Admit to driving a minivan and you’re sure to endure of derision, snide remarks and remarkable rudeness. You have to wonder why.

For these naysayers most likely drive crossover utility vehicles.

They perceive them as being hip, but let’s be honest, a family sled is a family sled is a family sled. And if you need to haul a lot of people or cargo or both, nothing beats a minivan. They deliver remarkable functionality at a reasonable price.

Exhibit A: the 2016 Kia Sedona, which starts at $26,400.

That’s $3,745 less than the basic Honda Pilot.

Both vehicles have front-wheel drive, ample ground clearance for inclement weather, three rows of seats, and a V-6 engine with six-speed automatic transmission that can tow 3,500 pounds.

Nevertheless, the Sedona holds more cargo when all seats are occupied and more with all seats stowed.

There’s a reason for that. The pricier Pilot is 6.9 inches shorter in length than the Sedona, resulting in reduced cargo capacity and shrunken second- and third-row legroom.

The Pilot is, however, 360 pounds lighter, so its additional 4 horsepower should make it a faster vehicle. But the best family bus isn’t the fastest; it’s the one that’s most useful at the lowest cost, and it’s in these categories where the Sedona truly shines.

While not America’s most popular minivan – it ranked fifth of six minivans in 2015 sales – it’s certainly stylish. Credit its makeover last year by Kia’s crack design team, led by former Volkswagen designer Peter Schreyer and chief designer Tom Kearns.

Their team endowed the Sedona with a surprisingly sinister, urbane look anchored by Kia’s distinctive tiger-nose grille. Clearly, this is not your father’s family truckster.

The vibe continues inside, especially on the top-of-the-line SXL model, where a two-tone interior, leather seating with contrasting piping, piano black and metallic accents, a wood-trimmed and heated steering wheel, and dual sunroofs give the cabin the feeling of first class accommodations.

The second row bucket seats feature what Kia calls its lounge seating, which allows passengers to recline their seats as if in the living room, although doing so takes two steeps, one for the feet and another for the backrest. It’s sweet, but those taller than 6 feet will find foot room tight should they decide to recline.
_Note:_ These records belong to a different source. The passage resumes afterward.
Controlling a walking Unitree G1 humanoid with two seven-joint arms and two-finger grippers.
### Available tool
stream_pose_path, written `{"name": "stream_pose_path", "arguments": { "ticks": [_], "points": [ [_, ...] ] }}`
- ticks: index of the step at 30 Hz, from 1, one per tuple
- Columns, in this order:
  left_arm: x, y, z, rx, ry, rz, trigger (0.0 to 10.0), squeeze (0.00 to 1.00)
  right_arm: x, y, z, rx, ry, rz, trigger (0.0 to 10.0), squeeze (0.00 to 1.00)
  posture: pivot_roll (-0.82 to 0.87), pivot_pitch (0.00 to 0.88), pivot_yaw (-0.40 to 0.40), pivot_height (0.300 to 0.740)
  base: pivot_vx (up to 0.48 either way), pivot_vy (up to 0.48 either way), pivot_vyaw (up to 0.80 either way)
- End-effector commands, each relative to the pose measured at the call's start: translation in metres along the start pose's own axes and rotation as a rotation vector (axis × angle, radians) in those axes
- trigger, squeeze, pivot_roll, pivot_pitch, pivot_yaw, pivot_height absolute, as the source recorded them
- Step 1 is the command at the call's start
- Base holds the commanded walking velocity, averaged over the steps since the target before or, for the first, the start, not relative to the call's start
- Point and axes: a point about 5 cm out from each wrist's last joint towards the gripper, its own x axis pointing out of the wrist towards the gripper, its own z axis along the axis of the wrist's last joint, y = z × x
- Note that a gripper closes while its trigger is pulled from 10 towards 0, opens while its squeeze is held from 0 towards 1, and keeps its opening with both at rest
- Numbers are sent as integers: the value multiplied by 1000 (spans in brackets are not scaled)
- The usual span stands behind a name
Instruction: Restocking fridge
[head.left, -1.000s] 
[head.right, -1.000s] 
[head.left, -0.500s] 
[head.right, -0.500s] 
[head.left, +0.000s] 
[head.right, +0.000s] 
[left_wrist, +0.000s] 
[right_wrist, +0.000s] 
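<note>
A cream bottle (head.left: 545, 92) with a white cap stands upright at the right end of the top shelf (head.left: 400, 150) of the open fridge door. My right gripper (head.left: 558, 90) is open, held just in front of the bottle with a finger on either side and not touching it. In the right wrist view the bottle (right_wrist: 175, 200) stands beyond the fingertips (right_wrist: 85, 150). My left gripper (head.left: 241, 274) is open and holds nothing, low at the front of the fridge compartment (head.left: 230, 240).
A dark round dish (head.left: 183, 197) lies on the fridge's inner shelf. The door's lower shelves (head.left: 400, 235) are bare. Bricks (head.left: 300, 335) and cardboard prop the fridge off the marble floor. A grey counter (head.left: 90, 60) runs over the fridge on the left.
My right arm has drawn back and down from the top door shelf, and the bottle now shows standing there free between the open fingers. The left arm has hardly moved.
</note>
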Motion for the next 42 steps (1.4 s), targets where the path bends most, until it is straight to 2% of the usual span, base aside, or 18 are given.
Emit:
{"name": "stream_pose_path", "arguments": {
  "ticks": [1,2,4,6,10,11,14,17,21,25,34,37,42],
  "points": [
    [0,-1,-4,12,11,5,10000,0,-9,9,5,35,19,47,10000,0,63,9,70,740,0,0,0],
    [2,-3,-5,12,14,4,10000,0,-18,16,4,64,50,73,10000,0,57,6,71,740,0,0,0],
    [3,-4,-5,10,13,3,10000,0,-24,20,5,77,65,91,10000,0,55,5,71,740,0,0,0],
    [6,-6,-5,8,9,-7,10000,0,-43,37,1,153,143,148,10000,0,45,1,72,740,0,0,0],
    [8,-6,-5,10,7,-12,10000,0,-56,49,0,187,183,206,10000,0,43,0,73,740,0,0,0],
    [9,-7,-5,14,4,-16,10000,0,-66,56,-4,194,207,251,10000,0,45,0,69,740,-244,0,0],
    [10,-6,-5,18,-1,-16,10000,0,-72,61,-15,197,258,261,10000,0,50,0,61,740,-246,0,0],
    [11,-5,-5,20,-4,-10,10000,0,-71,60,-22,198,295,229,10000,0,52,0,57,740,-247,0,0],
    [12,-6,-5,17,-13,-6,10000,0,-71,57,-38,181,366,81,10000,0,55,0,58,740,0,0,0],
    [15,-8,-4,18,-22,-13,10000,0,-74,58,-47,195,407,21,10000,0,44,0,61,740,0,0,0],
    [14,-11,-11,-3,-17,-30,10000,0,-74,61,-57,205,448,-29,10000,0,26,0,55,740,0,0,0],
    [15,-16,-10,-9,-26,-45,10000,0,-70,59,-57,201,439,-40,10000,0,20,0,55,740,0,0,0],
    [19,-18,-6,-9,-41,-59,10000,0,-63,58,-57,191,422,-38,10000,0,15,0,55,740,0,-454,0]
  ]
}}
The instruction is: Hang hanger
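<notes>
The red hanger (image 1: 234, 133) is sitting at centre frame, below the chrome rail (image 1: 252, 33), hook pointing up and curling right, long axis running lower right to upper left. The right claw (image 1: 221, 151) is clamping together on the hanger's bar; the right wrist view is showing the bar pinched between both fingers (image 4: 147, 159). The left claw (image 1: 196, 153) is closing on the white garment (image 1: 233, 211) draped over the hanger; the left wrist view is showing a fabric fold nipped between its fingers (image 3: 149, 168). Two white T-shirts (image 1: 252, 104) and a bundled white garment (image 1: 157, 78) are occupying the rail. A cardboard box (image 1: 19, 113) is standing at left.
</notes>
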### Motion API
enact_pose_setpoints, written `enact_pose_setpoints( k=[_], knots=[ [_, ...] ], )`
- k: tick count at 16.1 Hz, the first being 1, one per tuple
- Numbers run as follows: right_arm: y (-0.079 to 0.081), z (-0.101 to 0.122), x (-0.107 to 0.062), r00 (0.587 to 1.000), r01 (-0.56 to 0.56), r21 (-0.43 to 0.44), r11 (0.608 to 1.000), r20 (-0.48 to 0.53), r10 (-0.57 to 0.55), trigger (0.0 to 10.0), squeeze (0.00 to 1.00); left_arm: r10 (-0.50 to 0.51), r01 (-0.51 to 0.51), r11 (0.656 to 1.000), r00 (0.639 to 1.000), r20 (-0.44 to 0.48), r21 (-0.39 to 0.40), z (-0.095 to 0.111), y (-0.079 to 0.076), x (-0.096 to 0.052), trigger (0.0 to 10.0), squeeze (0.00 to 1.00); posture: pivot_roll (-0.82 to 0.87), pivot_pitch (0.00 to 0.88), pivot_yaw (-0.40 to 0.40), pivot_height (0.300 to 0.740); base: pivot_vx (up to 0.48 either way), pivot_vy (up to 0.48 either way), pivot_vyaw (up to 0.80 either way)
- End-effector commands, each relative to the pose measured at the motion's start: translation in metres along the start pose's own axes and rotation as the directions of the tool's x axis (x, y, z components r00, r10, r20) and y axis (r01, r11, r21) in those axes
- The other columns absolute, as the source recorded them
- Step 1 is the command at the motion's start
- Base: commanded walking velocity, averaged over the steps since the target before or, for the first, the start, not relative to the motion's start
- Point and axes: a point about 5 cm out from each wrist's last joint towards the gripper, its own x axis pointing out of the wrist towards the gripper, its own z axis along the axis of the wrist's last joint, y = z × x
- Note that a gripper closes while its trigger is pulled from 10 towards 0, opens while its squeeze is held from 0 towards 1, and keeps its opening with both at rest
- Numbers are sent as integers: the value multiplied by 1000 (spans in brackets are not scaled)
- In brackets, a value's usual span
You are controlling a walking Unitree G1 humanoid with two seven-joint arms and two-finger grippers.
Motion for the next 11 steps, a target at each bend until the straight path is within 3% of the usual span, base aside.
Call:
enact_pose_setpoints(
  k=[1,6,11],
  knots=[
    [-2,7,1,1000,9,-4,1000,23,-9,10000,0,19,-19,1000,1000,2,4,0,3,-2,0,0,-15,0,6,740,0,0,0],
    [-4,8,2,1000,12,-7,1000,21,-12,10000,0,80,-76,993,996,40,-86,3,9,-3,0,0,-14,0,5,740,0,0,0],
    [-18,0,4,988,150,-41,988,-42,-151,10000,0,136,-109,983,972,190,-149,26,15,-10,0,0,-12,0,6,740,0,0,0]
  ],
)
The Sedona is offered in five trim levels, which in ascending order are: the L, LX, EX, SX and SXL. Of those, the mid-level EX is the best deal.
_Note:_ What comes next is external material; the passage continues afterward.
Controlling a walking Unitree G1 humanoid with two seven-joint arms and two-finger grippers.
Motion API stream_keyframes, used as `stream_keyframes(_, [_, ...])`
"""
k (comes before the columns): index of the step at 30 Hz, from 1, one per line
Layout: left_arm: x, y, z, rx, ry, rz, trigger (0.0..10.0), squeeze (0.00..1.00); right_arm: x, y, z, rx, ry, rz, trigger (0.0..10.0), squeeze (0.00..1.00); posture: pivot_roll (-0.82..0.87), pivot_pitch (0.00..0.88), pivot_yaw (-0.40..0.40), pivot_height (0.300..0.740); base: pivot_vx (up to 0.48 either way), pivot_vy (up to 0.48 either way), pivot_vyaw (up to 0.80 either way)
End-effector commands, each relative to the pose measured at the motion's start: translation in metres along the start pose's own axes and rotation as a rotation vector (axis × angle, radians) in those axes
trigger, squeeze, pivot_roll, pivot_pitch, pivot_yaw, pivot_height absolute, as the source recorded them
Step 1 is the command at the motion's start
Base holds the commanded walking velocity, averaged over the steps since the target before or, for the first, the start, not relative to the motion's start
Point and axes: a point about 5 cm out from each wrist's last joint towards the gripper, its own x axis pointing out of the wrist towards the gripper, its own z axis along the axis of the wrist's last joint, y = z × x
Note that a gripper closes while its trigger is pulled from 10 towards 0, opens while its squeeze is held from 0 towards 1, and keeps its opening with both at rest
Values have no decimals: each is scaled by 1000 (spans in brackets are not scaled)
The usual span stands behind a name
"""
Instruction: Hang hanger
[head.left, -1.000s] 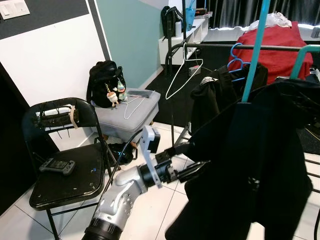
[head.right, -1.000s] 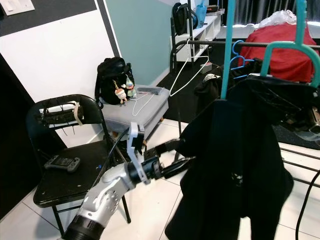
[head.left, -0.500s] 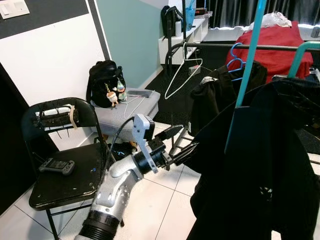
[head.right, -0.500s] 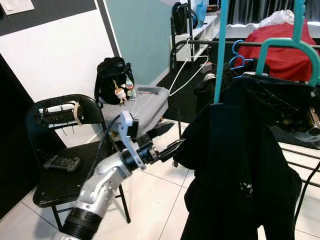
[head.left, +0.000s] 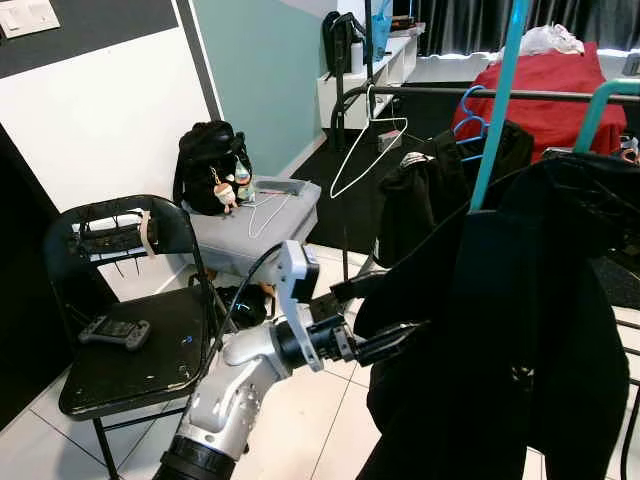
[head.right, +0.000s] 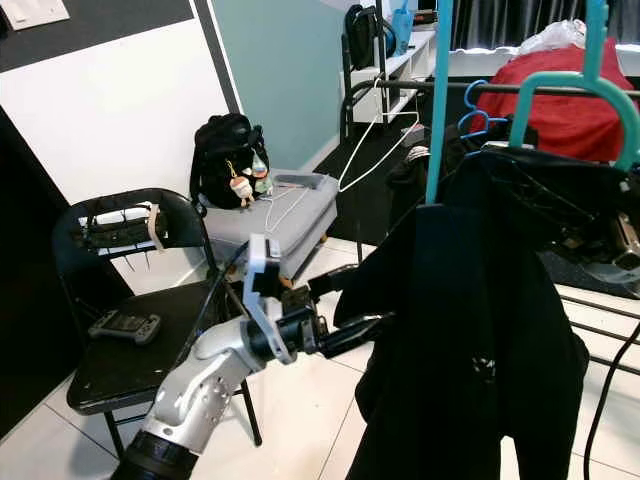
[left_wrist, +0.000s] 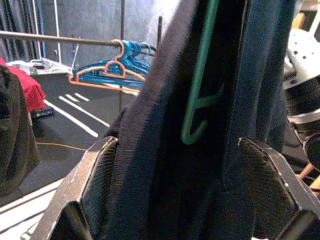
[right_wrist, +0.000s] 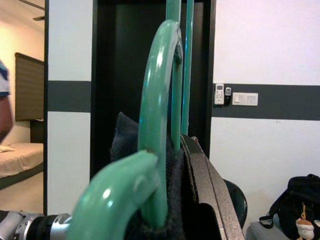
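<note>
since half a second back, your left gripper (head.left: 385, 320) is dropping lower and reaching further into the black jacket (head.left: 500, 330), so the fingers are now straddling the fabric edge instead of sitting up and off to its side. in the left wrist view both pads (left_wrist: 102, 175) are spread wide with the dark cloth and a loop of the teal hanger (left_wrist: 200, 90) sitting between them, nothing pinched yet. the teal hanger (head.right: 560, 85) itself is riding up at the right of the head views with the jacket draped over it, and your right gripper (right_wrist: 200, 200) looks to be clamped on it, going by the right wrist view with the green bar and cloth wedged right against the finger. the rail (head.left: 470, 93) with the white wire hanger (head.left: 365, 140) and blue hangers (head.left: 478, 115) is sitting behind, well apart from the hook, so my read is you're steadying the garment first and the actual hanging is not done yet.
</note>
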Motion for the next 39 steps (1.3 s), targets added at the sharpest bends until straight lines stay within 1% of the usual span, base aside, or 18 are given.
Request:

This package features such niceties as high performance dampers (for better ride and handling), 18-inch alloy wheels, power sliding doors, wiper de-icer, dual gloveboxes, tri-zone air-conditioning, automatic up-down power windows, a smart key with pushbutton start, and a leather-wrapped steering wheel.
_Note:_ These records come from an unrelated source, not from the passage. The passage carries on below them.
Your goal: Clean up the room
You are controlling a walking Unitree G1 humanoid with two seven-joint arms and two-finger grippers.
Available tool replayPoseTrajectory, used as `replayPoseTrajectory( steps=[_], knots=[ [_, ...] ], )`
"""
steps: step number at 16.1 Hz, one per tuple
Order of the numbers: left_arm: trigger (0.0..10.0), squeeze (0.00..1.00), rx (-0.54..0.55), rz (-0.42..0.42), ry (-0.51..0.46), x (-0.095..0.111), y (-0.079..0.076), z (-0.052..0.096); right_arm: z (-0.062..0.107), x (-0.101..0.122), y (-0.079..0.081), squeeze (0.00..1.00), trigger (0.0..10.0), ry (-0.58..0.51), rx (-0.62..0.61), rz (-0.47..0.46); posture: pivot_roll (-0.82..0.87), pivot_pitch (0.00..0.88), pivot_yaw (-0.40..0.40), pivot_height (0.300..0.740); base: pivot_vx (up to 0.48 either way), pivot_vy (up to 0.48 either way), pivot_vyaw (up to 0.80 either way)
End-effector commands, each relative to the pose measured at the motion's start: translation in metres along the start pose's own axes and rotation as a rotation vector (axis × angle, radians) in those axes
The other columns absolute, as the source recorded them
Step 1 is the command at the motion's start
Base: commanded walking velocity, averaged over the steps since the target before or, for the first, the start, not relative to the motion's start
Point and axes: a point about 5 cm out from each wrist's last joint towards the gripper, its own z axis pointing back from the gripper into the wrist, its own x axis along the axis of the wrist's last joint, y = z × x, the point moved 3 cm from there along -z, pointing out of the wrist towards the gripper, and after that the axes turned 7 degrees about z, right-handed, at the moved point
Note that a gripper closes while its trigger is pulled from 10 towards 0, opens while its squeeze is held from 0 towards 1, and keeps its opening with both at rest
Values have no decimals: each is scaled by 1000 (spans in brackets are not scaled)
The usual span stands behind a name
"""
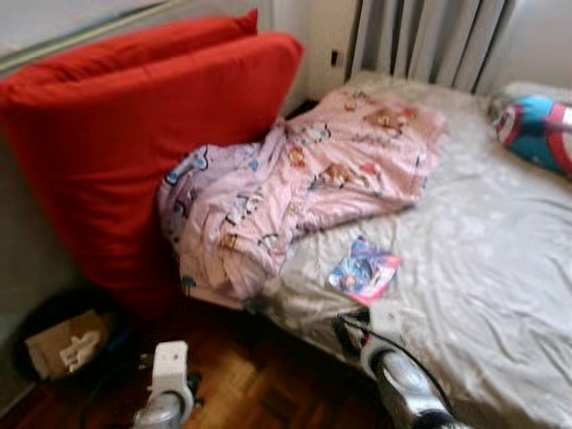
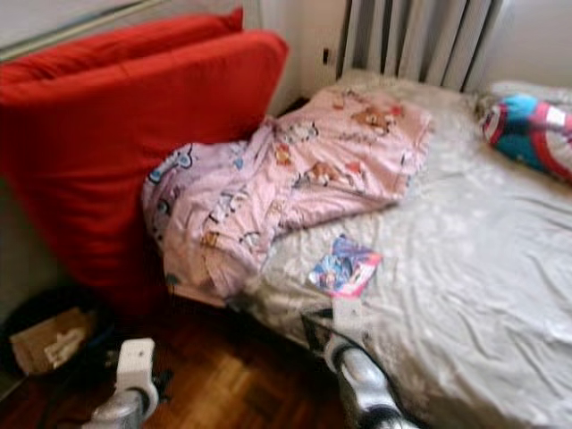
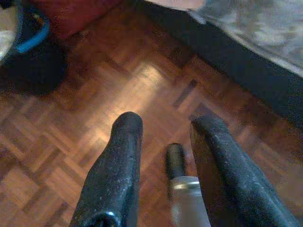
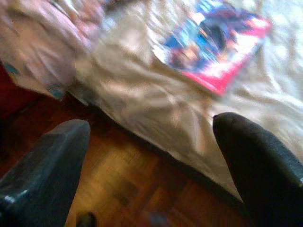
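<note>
A colourful magazine lies flat on the grey bed sheet, near the bed's front edge. A crumpled pink blanket with cartoon prints is spread over the bed's left corner and hangs over its side. My right gripper is open. It hovers at the bed's edge just short of the magazine, with nothing between its fingers. My left gripper is open too, held low over the parquet floor and holding nothing.
Two big red cushions lean against the left wall. A dark basket holding cardboard sits on the floor below them. A blue and red pillow lies at the bed's far right. A radiator stands behind the bed.
</note>
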Motion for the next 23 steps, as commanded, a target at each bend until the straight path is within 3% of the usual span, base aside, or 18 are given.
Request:
replayPoseTrajectory(
  steps=[1,6,23],
  knots=[
    [10000,0,6,8,15,-4,4,1,-1,2,0,0,10000,-1,-4,-12,-119,42,-36,740,0,0,0],
    [10000,0,-4,13,4,-1,2,0,-1,2,0,0,10000,-3,-4,-30,-119,46,-37,740,0,0,0],
    [10000,0,-13,17,-24,9,-1,-2,-2,8,0,0,10000,-18,-4,-24,-121,63,-36,740,274,0,0]
  ],
)
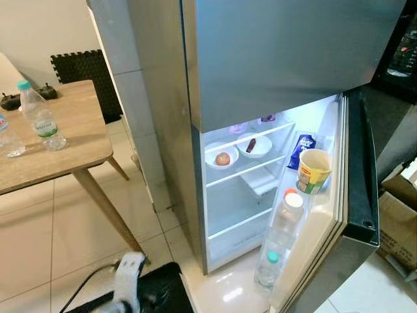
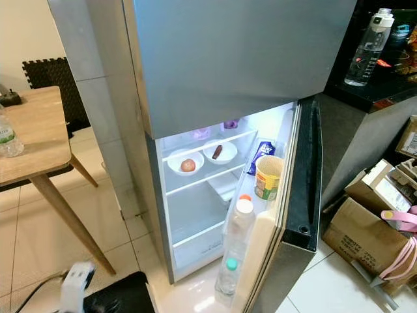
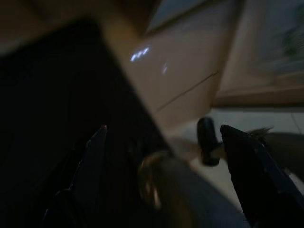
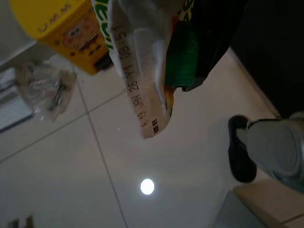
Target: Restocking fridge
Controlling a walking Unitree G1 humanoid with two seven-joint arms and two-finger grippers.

All Sedonas come with a double overhead cam 3.3-liter V-6 engine mated to a six-speed automatic transmission. This combination generates 276 horsepower and 248 pound-feet of torque.

Power is strong under most circumstances, although the van is geared for fuel economy, not fun. You’ll be planting your foot a lot to request more power. The transmission shifts smoothly most of the time, making the cabin a serene, spacious family room.

No one buys a minivan for its handling, although it’s an important factor for keeping your family safe. You might need your vehicle to safely perform a last-minute emergency maneuver, and here’s where the Sedona proved surprising.

Like corporate cousin Hyundai, Kia has been tightening the soft ride preferred by South Korean consumers. So while there’s ample softness to absorb the worst road shocks, the Sedona’s body remains stable, endowing the driver with confidence. Body lean is well-controlled, so this minivan can hustle through corners with surprising agility.

However, the Sedona is a little too long and heavy to make it much fun, even if it can handle a twisting road more deftly than you would suspect.

And that’s what makes this new Kia so endearing. It can handle any chore thrown at it – and do it with a dash of style.

Best of all, it comes with a generous suite of standard safety gear, including electronic stability control, traction control, brake assist, electronic brake force distribution, anti-lock brakes, cornering brake control, hill start assist, and rollover mitigation.

Quibbles? A couple. The second row seats in my tester were welcome but vibrated constantly, not unlike overanxious hamsters.

The infotainment system was easy to use but constantly dropped the Bluetooth audio connection. Finally, the seat padding was thin enough to feel the springs through the leather driver’s seat.

You’ll find the Kia Sedona to be a compelling buy among family haulers, and you won’t see your ride coming and going too often.